Pour commencer, placez la souris femelle expérimentale sur une plate-forme de travail. Par voie intrapéritonéale, administrez 7,5 unités internationales de gonadotrophine sérique de jument gestante vers 20h00 le premier jour. Après 48 heures, injecter par voie intrapéritonéale 7,5 unités internationales de gonadotrophine chorionique humaine.
Divisez le couvercle d’une boîte de culture cellulaire en moitiés supérieure et inférieure. Dans la moitié supérieure, placez quatre à six gouttelettes de cinq microlitres chacune de PVP pour le placement des spermatozoïdes. Ajoutez 8 à 10 gouttelettes de cinq microlitres chacune de milieu M2 dans la moitié inférieure pour la procédure ICSI.
Couvrez les gouttelettes PVP et M2 moyennes avec environ trois millilitres d’huile minérale. Après avoir isolé la queue épididymaire de la souris mâle euthanasiée, épongez-la doucement sur de la gaze stérilisée. Ouvrez la queue de l’épididyme et pressez doucement, à l’aide d’une pince, pour libérer les spermatozoïdes, en les recueillant dans des tubes de liquide tubaire humain pré-équilibrés.
Rincez la queue de l’épididyme dans le milieu liquide tubulaire humain préchauffé. Placez le tube découvert à 37 degrés Celsius et l’incubateur à 5% de dioxyde de carbone pour la capacité des spermatozoïdes. Le quatrième jour après l’injection de gonadotrophine chorionique humaine, placez la souris femelle euthanasiée sous un microscope à dissection.
À l’aide d’une aiguille de calibre 25, déchirez l’ampoule de l’oviducte pour libérer de nombreux complexes ovocytaires de cumulus. Après la capacitation, sonicez 100 microlitres de spermatozoïdes pendant cinq secondes pour séparer la tête de la queue.

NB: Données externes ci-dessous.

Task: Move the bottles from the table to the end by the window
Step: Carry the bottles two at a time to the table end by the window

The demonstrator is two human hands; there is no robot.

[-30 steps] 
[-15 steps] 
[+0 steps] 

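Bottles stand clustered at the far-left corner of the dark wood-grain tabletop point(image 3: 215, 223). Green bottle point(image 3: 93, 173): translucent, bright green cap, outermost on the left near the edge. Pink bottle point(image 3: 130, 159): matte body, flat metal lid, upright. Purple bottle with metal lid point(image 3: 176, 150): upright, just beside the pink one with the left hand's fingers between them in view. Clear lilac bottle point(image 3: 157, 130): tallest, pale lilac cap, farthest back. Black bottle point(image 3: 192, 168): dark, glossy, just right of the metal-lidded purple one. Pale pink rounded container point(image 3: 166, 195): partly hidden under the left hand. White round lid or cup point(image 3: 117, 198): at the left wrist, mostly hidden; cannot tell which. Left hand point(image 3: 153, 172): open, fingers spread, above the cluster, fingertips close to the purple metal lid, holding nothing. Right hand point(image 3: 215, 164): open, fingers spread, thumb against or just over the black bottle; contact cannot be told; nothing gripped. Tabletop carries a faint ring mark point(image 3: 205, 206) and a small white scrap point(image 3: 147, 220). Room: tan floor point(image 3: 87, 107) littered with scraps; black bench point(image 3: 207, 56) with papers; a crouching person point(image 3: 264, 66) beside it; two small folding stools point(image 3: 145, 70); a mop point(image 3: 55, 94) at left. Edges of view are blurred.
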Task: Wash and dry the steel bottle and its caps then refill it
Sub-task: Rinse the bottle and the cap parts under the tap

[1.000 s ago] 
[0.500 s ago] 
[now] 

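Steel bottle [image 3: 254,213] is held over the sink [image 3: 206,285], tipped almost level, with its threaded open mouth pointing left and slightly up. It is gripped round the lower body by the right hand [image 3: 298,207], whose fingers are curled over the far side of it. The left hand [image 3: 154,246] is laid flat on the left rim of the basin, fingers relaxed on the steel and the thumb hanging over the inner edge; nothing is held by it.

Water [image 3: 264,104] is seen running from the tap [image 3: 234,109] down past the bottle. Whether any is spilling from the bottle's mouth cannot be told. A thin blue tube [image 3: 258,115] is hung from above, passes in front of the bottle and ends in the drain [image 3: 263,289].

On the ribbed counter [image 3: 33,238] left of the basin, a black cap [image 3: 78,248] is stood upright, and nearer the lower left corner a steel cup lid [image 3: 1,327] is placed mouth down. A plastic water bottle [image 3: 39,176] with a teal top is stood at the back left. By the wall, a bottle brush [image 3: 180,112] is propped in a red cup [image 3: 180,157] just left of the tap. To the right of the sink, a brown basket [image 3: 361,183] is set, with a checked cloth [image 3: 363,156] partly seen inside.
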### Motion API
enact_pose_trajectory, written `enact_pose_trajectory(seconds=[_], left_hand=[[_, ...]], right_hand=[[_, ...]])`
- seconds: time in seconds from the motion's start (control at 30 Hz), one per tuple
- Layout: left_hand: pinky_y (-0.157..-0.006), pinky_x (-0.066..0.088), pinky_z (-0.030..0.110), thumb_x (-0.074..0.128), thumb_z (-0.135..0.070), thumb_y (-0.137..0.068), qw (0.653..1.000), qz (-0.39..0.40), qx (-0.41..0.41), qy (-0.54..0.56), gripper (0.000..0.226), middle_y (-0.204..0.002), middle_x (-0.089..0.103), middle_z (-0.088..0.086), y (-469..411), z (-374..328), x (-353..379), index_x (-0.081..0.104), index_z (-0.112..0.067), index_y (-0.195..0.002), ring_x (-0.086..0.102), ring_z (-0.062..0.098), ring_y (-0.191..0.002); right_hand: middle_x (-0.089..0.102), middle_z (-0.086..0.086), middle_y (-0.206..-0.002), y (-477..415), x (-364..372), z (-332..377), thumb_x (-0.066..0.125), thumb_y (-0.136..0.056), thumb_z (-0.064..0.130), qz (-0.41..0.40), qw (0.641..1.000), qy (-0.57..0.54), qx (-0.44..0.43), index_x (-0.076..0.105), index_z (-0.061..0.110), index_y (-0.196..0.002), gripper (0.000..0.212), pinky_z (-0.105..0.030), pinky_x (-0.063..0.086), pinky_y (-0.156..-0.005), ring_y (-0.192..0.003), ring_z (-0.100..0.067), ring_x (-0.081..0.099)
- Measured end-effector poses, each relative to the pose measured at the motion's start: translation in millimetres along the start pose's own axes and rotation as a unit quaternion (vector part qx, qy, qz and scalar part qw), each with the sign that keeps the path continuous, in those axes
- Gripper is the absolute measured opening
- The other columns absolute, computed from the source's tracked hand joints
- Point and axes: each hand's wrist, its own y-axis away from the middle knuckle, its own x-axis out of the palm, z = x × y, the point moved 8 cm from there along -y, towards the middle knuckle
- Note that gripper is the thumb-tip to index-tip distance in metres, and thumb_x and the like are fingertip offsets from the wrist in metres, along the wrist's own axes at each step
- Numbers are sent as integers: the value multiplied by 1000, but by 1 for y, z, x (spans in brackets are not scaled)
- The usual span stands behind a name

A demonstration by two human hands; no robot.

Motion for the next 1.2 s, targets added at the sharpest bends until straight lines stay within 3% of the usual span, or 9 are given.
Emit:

Remplissez l’aiguille de micromanipulation avec le liquide opératoire, en vous assurant que la partie remplie mesure 0,5 centimètre à l’intérieur de l’aiguille.
Installez l’aiguille sur le bras droit du micromanipulateur et fixez-la en serrant le capuchon de maintien. Installez ensuite une pipette de maintien de micromanipulation à pointe plate sur le bras gauche du micromanipulateur. Positionnez l’aiguille d’injection et la pipette de maintien dans le champ de vision du microscope.
À l’aide d’un microscope à polarisation, déterminer la position du fuseau de métaphase dans l’ovocyte pour s’assurer que l’appareil du fuseau n’est pas du côté de l’injection. Au contact de l’aiguille d’injection avec la zone pellucide, activez des impulsions piézoélectriques d’une intensité de cinq et d’une fréquence de un, créant une perforation dans la zone pellucide et permettant à l’aiguille d’injection de passer à travers. À l’aide d’impulsions piézoélectriques d’intensité un et de fréquence un, créez un petit pore dans la membrane plasmique, en veillant à ce que la tête du spermatozoïde soit injectée dans l’ooplasme.
À l’aide d’une pince atraumatique, extériorisez soigneusement les ovaires, les oviductes et l’utérus de la souris femelle pseudo-enceinte anesthésiée. Faites une petite incision inclinée vers le haut à l’aide de la pointe d’une aiguille de seringue sur la paroi utérine sous la jonction utérotubaire, en évitant les vaisseaux sanguins. Insérez doucement l’oviducte de deux à trois millimètres à travers le petit trou.
En utilisant la méthode ICSI, un taux de fécondation de 89,57 % a été atteint chez la souris, avec 87,38 % des zygotes progressant vers le stade embryonnaire à 2 cellules dans les 24 heures suivant l’ICSI. Le taux de naissance de petits vivants après le transfert d’embryons a été observé à 42,5 %. Cependant, les souris ICSI mâles présentaient systématiquement des taux élevés de glucose sanguin à jeun, ce qui suggère une altération de l’homéostasie du glucose.
Dans les tests de tolérance au glucose, des différences significatives dans les niveaux de glucose dans le sang ont été notées entre l’ICSI mâle et les souris témoins, tandis qu’aucune différence n’a été observée chez les souris femelles. Dans le suivi du poids corporel, les souris ICSI mâles et femelles ont présenté un phénotype de surpoids par rapport aux témoins.